Tropical Storm Eta

A devastating Category 4 hurricane wreaks havoc in Central America

Photo by Cooperative for Education on Flickr.

— 3 minute read — By Maggie Gannon

Tropical Storm Eta became the 28th named Atlantic storm of the season, developing into a major Category 4 hurricane over the Caribbean Sea by 2nd November. The storm resulted in torrential rainfall which subsequently led to flooding and landslides throughout Honduras, Guatemala and Cuba. A mere fortnight later, Honduras was pummelled by a second hurricane, Iota. In a year where the COVID-19 pandemic has sprouted unemployment and exhausted national funds, the consecutive storms have shattered Honduras – already one of the poorest countries in Central America.

The heart of the storm first made landfall in the Nicaraguan region of Puerto Cabezas, which faces the Atlantic coast. The hurricane rapidly destroyed paths, trees and the corrugated metal homes of many citizens. As the destruction of powerlines left the city in complete darkness, around 10,000 people were evacuated from their homes and into shelters further inland. The storm began to rapidly escalate with winds of up to 145mph being recorded, but these slowly weakened as it began to draw into Honduras. However, as winds dissipated slightly, Honduras tragically confirmed its first storm related death – a 12-year-old girl who sadly passed away after a mudslide in San Pedro Sula, one of the most populated areas in northern Honduras. At this point, nearly 600 residents were reported to have been moved to shelters, with only 25 supposedly rescued.   

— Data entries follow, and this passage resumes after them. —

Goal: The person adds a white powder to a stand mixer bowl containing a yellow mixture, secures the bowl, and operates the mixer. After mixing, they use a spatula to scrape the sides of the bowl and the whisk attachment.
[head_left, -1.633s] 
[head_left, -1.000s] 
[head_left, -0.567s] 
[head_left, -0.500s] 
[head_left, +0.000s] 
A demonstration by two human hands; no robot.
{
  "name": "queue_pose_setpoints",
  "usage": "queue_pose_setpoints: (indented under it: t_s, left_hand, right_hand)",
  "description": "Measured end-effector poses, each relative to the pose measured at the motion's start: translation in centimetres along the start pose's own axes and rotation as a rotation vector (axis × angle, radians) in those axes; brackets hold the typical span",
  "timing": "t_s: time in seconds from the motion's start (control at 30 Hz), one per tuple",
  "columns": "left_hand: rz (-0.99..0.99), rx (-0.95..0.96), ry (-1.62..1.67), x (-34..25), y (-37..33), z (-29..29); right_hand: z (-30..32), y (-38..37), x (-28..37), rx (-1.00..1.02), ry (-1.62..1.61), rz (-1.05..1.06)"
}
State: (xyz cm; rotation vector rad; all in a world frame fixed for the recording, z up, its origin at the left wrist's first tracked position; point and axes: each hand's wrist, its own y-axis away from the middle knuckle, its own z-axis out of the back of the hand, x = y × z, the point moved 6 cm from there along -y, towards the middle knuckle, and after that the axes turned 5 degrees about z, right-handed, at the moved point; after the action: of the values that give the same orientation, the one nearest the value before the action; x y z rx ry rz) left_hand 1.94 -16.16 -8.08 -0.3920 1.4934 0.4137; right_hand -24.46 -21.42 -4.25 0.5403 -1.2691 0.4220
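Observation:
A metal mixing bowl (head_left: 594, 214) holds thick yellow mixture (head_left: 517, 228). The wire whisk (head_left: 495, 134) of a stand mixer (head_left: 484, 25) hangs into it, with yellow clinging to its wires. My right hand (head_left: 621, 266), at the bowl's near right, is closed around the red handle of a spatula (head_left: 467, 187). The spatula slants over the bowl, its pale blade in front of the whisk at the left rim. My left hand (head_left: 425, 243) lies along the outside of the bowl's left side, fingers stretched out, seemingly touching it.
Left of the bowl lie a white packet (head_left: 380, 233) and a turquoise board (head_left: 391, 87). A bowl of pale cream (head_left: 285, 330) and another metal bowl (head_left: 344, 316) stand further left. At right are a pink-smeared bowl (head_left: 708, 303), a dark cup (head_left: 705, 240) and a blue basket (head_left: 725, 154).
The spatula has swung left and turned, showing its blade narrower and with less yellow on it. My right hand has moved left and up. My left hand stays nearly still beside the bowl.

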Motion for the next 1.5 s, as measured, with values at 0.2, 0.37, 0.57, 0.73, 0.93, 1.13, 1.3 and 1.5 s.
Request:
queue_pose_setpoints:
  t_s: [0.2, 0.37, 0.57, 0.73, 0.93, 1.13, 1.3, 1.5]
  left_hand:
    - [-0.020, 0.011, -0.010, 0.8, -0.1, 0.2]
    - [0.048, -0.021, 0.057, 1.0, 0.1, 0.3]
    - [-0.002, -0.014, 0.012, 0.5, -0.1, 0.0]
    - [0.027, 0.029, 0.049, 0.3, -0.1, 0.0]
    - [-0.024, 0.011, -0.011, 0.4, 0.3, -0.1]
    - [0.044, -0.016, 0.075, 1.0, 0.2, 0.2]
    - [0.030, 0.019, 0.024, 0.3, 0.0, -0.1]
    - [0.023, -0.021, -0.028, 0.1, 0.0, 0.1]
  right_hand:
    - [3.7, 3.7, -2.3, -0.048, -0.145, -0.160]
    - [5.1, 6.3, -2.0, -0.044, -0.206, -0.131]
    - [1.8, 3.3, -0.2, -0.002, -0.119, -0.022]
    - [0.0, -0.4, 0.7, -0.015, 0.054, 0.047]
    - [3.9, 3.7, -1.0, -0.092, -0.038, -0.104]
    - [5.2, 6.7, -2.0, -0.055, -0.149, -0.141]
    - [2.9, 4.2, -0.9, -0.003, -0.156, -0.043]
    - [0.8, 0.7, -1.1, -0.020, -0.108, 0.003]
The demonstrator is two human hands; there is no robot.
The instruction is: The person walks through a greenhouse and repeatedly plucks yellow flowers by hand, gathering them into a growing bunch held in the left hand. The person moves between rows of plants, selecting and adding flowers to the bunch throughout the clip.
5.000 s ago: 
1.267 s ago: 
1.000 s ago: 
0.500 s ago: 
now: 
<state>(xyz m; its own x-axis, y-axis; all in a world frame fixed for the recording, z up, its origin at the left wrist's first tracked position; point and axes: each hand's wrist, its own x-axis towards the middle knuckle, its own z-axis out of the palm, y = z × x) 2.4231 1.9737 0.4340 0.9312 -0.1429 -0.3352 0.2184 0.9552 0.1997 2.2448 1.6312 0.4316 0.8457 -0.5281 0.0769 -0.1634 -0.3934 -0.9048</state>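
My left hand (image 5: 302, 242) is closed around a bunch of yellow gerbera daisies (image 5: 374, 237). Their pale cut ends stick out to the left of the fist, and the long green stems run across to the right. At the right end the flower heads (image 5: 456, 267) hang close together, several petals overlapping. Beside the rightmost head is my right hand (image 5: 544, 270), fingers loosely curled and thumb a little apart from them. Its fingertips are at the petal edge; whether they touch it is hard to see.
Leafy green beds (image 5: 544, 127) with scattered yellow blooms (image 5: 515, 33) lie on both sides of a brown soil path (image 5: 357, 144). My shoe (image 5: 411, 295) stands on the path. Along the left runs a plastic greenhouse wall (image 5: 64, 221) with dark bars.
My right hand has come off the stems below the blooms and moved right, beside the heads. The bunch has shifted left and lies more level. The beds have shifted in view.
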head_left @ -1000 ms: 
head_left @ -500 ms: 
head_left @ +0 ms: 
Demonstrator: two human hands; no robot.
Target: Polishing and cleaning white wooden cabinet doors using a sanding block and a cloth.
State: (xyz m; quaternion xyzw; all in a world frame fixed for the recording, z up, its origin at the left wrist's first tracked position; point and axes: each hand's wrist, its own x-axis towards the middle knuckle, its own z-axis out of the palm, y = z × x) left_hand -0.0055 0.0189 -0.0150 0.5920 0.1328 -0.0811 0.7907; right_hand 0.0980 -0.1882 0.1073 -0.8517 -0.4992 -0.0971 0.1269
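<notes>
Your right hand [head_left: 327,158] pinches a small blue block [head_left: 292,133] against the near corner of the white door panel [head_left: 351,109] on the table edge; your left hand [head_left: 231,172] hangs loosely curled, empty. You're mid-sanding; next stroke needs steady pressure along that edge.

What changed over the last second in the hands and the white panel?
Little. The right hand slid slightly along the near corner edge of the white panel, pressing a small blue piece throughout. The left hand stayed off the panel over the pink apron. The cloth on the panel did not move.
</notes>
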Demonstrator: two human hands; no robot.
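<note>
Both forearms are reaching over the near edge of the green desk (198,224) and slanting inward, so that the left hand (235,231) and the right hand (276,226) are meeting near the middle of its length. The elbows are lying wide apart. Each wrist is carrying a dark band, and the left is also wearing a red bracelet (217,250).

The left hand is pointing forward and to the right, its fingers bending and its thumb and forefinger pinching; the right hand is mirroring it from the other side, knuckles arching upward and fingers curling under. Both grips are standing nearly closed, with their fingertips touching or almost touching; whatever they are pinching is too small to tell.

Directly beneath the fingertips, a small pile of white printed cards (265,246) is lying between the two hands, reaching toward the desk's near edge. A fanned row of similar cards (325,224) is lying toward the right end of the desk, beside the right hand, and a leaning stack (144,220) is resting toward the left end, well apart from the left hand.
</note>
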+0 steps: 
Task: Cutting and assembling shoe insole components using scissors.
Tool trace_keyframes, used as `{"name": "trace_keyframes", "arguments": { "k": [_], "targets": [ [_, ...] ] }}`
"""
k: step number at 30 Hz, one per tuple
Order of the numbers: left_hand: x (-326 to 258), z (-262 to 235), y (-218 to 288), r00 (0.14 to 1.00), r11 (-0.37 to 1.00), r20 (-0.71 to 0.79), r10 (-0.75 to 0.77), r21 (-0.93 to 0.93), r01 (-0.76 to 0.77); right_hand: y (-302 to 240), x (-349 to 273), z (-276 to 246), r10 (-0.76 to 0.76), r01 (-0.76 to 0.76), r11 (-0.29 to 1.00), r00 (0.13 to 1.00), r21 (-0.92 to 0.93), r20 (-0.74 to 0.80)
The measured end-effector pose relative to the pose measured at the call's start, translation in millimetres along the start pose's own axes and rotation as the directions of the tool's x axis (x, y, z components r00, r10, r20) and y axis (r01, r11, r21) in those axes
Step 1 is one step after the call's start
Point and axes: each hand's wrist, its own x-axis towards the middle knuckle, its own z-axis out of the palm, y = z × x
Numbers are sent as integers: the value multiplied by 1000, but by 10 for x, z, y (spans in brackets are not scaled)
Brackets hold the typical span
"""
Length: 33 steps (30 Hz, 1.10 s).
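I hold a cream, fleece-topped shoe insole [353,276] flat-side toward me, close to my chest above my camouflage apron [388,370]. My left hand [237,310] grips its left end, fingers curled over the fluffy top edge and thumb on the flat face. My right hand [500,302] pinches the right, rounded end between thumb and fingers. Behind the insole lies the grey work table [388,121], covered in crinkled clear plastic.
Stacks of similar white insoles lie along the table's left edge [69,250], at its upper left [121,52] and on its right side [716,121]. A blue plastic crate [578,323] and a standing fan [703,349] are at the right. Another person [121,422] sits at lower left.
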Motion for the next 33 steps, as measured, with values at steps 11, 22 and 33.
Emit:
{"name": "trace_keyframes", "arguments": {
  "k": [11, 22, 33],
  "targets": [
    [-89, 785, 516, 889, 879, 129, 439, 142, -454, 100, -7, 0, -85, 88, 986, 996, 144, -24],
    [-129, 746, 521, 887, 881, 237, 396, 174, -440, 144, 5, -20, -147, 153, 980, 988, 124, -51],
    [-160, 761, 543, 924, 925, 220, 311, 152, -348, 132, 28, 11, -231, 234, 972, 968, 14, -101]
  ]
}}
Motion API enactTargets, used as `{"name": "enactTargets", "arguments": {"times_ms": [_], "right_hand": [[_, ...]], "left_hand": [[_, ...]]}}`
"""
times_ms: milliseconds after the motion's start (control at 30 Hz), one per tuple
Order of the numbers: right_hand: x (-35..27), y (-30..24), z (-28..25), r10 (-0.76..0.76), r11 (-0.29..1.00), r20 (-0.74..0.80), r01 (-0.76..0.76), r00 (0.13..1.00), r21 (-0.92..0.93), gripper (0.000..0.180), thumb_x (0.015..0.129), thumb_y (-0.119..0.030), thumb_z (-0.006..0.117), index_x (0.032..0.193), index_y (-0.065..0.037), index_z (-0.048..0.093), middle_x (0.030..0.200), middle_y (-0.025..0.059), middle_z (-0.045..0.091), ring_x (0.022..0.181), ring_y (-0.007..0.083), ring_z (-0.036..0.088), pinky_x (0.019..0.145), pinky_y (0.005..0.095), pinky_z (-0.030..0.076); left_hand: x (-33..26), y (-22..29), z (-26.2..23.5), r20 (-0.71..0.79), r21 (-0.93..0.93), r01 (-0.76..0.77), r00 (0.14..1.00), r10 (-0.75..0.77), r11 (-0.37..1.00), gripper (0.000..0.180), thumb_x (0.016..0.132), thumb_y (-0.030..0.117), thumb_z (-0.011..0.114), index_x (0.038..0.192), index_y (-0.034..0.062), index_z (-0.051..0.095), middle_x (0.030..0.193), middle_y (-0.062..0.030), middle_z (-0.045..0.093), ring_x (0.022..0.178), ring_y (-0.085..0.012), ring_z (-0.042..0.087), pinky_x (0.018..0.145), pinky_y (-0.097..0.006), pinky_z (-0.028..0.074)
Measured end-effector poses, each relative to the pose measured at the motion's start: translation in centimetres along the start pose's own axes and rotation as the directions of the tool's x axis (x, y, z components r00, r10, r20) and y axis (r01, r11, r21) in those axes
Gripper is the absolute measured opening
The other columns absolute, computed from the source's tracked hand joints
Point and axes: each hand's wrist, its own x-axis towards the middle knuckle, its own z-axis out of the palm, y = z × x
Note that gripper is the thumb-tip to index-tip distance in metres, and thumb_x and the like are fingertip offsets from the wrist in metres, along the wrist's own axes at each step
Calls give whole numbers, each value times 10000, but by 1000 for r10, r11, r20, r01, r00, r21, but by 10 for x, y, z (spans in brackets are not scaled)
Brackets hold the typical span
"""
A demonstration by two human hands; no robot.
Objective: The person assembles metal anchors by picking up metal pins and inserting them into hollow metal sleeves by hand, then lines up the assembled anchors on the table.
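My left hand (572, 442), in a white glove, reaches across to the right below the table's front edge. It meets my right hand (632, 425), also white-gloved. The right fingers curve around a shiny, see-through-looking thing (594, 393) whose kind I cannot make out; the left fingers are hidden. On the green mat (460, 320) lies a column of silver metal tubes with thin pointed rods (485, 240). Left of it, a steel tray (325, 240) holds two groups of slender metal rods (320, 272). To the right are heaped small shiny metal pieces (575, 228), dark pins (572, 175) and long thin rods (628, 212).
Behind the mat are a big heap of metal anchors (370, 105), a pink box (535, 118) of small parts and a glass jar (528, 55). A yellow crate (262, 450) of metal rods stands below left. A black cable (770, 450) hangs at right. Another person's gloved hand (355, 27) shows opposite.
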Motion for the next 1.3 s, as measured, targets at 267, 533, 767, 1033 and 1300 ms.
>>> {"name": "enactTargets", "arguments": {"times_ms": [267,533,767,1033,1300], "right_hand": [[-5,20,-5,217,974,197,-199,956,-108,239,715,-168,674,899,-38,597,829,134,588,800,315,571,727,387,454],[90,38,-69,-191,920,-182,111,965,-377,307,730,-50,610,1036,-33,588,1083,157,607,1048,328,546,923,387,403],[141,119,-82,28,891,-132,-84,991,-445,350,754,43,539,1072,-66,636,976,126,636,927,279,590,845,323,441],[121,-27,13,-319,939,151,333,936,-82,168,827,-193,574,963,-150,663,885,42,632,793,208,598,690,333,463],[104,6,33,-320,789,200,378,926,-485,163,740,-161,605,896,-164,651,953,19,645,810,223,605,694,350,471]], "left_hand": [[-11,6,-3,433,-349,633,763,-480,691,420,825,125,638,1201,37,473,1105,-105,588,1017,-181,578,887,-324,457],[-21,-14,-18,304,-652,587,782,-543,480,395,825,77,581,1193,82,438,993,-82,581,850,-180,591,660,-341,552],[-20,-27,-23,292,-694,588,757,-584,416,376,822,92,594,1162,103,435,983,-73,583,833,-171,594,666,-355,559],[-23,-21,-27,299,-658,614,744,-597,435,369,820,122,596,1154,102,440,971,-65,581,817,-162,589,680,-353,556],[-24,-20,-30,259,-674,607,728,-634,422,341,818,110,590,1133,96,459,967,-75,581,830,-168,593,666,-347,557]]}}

As the storm gradually moved into surrounding countries, rescue operations struggled to reach those worse affected. Extensive damage to roads and bridges weakened the already poor infrastructure. One particular rescue operation by the Guatemalan military found Queja, a remote mountainous village, completely engulfed by rain-induced mudslides. 100 people were killed, 22 of whom were from the same family. An army spokesman stated that it could take months for all of the demolished homes to be recovered.

In Costa Rica, a landslide incident resulted in 2 deaths – whilst El Salvador reported 1 male death, and Mexico estimated around 20 deaths. These numbers, however, are changing daily and, given the disjuncture of the foreign media, statistics are hard to gather and a definitive figure is hard to calculate. 

The national outcry of civilians is one that has been documented frequently on national and local media outlets throughout the month of November. A particular sense of anger has been felt in Honduras, directed at the Honduran government after they proposed a national holiday in efforts to boost the COVID-19-damaged economy. They went ahead with this event despite clear warnings of the storm and many felt as though the economy of the country was prioritised over their lives.

Aid workers remain seriously concerned that the number of COVID-19 infections will steadily rise due to the cramming of civilians in shelters. The damage to infrastructure has also resulted in a lack of hygiene and sanitation where it is most desperately needed. In addition to this, UNICEF have estimated that over 1.5 million children will be impacted by the storms.

Although the storm is far less devastating than Hurricane Mitch in 1998 (which took the lives of more than 11,000 people across Central America), its context and timing has increased the risk of COVID-19 infection, and overwhelmingly adds to the distress and suffering of those who have already lost so much this year. The recovery of many regions already remains uncertain, but the added complication of political anger during a global pandemic could extend its resolution far into the future.